EXERCISE GOAL => The listing should be printed again without a single change.

__________________________________________________

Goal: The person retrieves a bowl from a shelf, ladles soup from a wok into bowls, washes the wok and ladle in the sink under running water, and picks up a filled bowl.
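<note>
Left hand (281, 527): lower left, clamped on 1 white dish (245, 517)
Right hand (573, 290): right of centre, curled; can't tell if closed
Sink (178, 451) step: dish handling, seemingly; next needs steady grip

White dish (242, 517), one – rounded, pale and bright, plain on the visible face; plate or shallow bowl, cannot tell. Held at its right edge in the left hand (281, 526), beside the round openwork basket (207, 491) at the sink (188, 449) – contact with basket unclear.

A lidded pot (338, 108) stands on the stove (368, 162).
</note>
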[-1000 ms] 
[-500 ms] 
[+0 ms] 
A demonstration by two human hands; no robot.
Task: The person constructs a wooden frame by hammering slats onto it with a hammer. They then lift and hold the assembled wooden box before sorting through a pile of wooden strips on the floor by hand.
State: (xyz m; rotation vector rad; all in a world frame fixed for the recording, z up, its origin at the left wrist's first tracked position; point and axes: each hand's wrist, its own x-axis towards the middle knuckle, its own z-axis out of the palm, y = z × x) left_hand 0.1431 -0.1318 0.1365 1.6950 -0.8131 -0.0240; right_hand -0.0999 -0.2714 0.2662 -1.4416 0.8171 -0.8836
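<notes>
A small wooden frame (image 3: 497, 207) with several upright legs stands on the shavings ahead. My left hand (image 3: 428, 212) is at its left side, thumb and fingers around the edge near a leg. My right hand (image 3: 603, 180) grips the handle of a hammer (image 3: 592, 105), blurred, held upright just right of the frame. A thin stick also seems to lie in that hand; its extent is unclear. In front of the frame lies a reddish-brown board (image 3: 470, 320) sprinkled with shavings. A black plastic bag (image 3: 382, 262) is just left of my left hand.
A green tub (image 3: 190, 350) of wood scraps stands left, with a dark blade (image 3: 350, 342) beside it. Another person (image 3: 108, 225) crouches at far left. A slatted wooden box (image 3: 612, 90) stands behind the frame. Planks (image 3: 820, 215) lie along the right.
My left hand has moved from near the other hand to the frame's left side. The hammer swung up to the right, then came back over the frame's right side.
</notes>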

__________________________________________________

SOLUTION TO THE EXERCISE =>
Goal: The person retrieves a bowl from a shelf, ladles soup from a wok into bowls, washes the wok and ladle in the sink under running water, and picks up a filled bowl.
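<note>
Left hand (281, 527): lower left, clamped on 1 white dish (245, 517)
Right hand (573, 290): right of centre, curled; can't tell if closed
Sink (178, 451) step: dish handling, seemingly; next needs steady grip

White dish (242, 517), one – rounded, pale and bright, plain on the visible face; plate or shallow bowl, cannot tell. Held at its right edge in the left hand (281, 526), beside the round openwork basket (207, 491) at the sink (188, 449) – contact with basket unclear.

A lidded pot (338, 108) stands on the stove (368, 162).
</note>
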[-1000 ms] 
[-500 ms] 
[+0 ms] 
A demonstration by two human hands; no robot.
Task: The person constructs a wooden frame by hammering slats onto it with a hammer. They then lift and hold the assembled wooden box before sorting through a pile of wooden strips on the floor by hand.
State: (xyz m; rotation vector rad; all in a world frame fixed for the recording, z up, its origin at the left wrist's first tracked position; point and axes: each hand's wrist, its own x-axis towards the middle knuckle, its own z-axis out of the palm, y = z × x) left_hand 0.1431 -0.1318 0.1365 1.6950 -0.8131 -0.0240; right_hand -0.0999 -0.2714 0.2662 -1.4416 0.8171 -0.8836
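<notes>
A small wooden frame (image 3: 497, 207) with several upright legs stands on the shavings ahead. My left hand (image 3: 428, 212) is at its left side, thumb and fingers around the edge near a leg. My right hand (image 3: 603, 180) grips the handle of a hammer (image 3: 592, 105), blurred, held upright just right of the frame. A thin stick also seems to lie in that hand; its extent is unclear. In front of the frame lies a reddish-brown board (image 3: 470, 320) sprinkled with shavings. A black plastic bag (image 3: 382, 262) is just left of my left hand.
A green tub (image 3: 190, 350) of wood scraps stands left, with a dark blade (image 3: 350, 342) beside it. Another person (image 3: 108, 225) crouches at far left. A slatted wooden box (image 3: 612, 90) stands behind the frame. Planks (image 3: 820, 215) lie along the right.
My left hand has moved from near the other hand to the frame's left side. The hammer swung up to the right, then came back over the frame's right side.
</notes>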

What the exercise asked for has been given in full.